### What needs to be done
Exactly the lines from the opening of the records through the line containing "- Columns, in" should be copied, with both included.

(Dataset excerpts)

════

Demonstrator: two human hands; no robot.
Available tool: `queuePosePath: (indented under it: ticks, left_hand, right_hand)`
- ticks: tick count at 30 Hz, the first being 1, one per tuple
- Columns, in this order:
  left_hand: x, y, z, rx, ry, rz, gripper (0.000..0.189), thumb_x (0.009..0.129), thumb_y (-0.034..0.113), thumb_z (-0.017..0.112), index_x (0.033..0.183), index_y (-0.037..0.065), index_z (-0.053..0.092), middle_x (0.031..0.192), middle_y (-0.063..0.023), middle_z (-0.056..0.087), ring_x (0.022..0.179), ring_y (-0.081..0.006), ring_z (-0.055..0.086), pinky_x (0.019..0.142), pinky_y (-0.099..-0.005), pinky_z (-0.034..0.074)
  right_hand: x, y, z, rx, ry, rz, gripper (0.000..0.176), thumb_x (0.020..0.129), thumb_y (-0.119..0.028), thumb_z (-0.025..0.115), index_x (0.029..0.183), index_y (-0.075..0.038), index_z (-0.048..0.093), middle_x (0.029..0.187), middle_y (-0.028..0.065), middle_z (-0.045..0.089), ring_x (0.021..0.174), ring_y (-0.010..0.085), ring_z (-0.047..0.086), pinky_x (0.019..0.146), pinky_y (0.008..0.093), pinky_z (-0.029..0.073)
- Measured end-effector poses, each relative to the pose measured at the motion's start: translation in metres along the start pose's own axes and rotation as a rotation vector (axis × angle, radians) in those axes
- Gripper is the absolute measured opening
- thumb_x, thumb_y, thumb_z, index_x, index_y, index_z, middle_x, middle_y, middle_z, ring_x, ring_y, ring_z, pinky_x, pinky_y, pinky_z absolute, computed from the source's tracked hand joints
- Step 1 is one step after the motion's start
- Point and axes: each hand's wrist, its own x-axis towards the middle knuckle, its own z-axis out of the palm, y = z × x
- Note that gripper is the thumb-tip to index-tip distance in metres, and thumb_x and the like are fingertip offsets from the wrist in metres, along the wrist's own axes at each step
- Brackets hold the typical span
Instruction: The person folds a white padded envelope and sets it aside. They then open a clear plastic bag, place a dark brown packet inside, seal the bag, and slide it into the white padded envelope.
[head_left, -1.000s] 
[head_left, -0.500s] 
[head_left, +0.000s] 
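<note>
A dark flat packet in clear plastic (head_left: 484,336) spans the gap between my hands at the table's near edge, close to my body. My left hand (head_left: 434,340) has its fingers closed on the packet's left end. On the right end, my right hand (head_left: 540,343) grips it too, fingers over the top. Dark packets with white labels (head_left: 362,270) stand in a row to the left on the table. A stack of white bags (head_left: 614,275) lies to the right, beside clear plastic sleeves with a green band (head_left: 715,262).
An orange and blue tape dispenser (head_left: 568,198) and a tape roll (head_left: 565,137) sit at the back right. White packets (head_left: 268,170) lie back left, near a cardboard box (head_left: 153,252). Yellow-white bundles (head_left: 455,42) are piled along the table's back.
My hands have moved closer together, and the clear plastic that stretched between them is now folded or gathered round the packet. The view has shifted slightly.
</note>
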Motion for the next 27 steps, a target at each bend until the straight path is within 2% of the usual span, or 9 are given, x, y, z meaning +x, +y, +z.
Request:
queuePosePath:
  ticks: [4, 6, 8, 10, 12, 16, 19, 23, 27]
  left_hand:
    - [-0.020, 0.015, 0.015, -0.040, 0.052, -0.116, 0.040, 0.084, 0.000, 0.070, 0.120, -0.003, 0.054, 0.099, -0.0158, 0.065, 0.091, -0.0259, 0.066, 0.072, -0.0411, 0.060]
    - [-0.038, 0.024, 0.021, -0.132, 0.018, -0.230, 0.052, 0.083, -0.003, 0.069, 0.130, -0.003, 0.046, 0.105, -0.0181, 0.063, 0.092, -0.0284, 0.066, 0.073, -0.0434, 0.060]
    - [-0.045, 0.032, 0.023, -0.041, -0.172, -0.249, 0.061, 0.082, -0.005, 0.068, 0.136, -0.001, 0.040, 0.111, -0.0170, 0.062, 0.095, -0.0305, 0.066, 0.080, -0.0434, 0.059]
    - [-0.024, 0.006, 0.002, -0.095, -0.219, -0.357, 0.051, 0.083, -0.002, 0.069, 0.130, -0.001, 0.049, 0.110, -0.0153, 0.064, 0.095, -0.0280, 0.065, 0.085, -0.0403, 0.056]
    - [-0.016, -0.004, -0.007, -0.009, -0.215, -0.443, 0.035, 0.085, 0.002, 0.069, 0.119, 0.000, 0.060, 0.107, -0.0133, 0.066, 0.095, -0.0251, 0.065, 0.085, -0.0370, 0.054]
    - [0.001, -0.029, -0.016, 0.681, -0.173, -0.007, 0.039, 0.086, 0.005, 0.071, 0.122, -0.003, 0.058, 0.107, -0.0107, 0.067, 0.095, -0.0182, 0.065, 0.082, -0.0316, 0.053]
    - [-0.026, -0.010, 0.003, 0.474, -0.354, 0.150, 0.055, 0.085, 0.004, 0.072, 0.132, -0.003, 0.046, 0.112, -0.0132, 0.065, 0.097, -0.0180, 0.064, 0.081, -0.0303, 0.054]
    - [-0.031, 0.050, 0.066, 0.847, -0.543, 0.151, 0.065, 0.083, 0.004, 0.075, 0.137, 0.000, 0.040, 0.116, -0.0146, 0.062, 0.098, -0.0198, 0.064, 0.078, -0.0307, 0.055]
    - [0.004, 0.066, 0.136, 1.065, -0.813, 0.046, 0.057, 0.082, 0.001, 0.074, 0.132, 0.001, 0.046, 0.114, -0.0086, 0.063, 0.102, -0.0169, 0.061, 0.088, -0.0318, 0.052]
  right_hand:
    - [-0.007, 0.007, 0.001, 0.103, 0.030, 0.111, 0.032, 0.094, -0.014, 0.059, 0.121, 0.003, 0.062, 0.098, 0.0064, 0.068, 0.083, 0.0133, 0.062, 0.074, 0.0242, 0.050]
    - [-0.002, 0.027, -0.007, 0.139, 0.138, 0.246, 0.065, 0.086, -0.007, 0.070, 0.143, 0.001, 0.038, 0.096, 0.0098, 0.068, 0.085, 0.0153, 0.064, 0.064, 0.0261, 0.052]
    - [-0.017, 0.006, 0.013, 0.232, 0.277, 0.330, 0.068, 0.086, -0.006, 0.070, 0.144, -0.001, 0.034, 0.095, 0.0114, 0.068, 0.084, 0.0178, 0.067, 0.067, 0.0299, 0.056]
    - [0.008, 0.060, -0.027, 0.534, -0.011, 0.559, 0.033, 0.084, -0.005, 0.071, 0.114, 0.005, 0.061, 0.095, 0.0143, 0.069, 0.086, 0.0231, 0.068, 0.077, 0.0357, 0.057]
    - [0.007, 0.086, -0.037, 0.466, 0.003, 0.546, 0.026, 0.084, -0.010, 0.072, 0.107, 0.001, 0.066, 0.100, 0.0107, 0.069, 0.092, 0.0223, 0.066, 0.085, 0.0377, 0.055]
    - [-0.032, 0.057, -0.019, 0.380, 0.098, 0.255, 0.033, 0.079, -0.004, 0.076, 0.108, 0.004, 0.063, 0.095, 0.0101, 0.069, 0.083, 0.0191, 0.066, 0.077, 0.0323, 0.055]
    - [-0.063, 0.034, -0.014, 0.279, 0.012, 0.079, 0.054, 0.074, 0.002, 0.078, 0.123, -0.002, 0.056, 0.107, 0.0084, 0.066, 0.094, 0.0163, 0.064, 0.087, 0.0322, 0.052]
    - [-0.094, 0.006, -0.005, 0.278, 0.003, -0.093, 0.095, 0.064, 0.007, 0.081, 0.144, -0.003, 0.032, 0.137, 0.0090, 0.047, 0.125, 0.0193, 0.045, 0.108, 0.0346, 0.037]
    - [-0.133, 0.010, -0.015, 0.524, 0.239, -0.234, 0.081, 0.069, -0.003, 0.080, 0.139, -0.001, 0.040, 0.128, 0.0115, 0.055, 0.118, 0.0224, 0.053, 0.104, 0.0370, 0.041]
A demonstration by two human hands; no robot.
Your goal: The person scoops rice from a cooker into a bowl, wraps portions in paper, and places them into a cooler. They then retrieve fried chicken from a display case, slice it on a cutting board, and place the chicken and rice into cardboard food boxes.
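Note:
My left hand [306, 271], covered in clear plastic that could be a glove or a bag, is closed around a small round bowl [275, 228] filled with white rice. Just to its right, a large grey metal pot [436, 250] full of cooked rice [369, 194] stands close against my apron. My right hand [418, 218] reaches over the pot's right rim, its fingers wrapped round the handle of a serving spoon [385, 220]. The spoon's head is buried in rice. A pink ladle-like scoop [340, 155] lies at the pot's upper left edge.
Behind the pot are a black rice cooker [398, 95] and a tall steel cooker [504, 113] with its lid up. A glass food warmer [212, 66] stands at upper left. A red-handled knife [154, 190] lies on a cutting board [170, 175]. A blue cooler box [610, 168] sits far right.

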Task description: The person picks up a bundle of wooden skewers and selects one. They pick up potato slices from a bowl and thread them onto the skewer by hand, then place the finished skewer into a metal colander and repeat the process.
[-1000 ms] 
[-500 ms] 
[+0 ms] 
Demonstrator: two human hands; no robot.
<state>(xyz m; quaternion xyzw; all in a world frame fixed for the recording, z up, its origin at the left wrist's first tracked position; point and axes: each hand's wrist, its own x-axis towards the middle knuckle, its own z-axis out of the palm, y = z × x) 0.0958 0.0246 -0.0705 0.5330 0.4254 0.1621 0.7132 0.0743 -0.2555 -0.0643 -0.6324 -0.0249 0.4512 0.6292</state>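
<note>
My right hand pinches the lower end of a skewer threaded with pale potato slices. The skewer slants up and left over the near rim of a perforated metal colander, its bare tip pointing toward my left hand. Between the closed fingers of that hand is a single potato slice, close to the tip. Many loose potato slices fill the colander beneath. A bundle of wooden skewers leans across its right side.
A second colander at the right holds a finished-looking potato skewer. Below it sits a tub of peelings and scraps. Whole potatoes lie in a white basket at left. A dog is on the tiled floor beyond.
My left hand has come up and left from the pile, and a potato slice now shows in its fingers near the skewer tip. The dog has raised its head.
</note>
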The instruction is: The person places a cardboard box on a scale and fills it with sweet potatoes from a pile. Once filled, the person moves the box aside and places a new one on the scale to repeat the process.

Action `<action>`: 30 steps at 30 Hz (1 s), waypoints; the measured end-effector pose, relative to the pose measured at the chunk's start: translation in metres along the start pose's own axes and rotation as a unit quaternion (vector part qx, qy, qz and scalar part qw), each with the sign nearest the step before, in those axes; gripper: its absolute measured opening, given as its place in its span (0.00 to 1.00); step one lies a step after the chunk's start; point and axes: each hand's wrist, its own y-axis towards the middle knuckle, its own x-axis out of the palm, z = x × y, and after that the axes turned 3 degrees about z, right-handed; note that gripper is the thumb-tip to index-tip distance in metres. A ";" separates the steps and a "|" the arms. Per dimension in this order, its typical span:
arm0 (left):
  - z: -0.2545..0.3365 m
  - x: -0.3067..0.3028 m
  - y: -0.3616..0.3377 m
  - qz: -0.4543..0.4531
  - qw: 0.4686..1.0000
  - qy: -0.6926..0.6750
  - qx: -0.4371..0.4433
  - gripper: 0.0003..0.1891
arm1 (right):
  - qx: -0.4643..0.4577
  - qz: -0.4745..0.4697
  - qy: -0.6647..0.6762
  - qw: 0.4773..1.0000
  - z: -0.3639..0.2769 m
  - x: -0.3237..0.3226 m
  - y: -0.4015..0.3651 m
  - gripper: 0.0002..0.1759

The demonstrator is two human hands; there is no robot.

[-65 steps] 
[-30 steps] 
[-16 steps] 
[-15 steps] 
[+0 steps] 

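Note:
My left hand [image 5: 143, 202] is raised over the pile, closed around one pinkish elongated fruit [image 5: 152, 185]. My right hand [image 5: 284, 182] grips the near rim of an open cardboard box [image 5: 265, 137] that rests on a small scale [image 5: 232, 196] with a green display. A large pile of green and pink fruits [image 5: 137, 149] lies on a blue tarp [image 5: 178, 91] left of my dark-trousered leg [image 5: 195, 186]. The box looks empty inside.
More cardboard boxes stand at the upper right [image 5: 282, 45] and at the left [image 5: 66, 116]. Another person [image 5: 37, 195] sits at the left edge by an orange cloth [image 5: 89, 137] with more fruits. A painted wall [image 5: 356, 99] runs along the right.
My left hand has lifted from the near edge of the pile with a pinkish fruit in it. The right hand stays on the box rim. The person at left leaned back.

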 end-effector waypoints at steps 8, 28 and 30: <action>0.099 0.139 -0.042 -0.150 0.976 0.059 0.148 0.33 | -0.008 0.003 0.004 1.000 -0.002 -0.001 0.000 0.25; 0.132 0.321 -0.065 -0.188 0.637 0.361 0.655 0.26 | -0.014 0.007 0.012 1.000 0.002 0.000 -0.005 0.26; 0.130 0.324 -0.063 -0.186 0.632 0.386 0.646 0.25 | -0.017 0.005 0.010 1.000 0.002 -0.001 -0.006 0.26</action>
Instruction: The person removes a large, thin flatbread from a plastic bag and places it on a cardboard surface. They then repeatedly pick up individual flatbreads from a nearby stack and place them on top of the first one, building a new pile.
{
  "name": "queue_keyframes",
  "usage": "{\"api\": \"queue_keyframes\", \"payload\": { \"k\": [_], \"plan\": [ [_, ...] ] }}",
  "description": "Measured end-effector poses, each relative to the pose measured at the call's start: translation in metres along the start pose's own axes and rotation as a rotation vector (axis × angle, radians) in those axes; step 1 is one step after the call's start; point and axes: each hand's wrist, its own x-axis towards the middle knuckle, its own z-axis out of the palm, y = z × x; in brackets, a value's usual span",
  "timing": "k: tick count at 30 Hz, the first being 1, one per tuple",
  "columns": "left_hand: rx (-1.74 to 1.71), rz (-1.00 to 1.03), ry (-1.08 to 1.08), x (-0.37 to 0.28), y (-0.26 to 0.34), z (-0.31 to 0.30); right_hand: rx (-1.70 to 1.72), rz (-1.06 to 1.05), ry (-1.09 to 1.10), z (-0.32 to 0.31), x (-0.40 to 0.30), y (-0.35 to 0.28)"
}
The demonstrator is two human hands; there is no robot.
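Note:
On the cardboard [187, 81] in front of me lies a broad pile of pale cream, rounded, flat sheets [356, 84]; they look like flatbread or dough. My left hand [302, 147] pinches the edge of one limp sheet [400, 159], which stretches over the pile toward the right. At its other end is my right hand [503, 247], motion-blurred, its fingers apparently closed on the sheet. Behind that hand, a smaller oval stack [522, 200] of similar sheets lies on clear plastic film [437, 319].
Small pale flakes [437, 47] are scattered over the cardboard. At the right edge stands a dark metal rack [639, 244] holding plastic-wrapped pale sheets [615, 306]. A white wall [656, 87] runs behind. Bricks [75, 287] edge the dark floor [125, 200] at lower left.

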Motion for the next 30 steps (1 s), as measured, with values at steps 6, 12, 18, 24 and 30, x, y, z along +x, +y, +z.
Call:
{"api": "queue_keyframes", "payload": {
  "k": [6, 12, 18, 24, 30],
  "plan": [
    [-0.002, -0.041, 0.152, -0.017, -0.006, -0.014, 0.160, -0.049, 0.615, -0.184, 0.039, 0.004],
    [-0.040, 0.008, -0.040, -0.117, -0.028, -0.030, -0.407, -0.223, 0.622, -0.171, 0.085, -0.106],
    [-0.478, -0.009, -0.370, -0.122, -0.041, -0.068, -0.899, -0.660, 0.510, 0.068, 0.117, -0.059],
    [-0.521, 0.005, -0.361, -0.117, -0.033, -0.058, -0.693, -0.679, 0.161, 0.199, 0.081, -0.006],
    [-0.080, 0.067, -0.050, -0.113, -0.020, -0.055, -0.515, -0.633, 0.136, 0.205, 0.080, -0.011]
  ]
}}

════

### Your response
Demonstrator: two human hands; no robot.
Available tool: `queuePosePath: (indented under it: ticks, left_hand, right_hand)`
- ticks: tick count at 30 Hz, the first being 1, one per tuple
- Columns, in this order:

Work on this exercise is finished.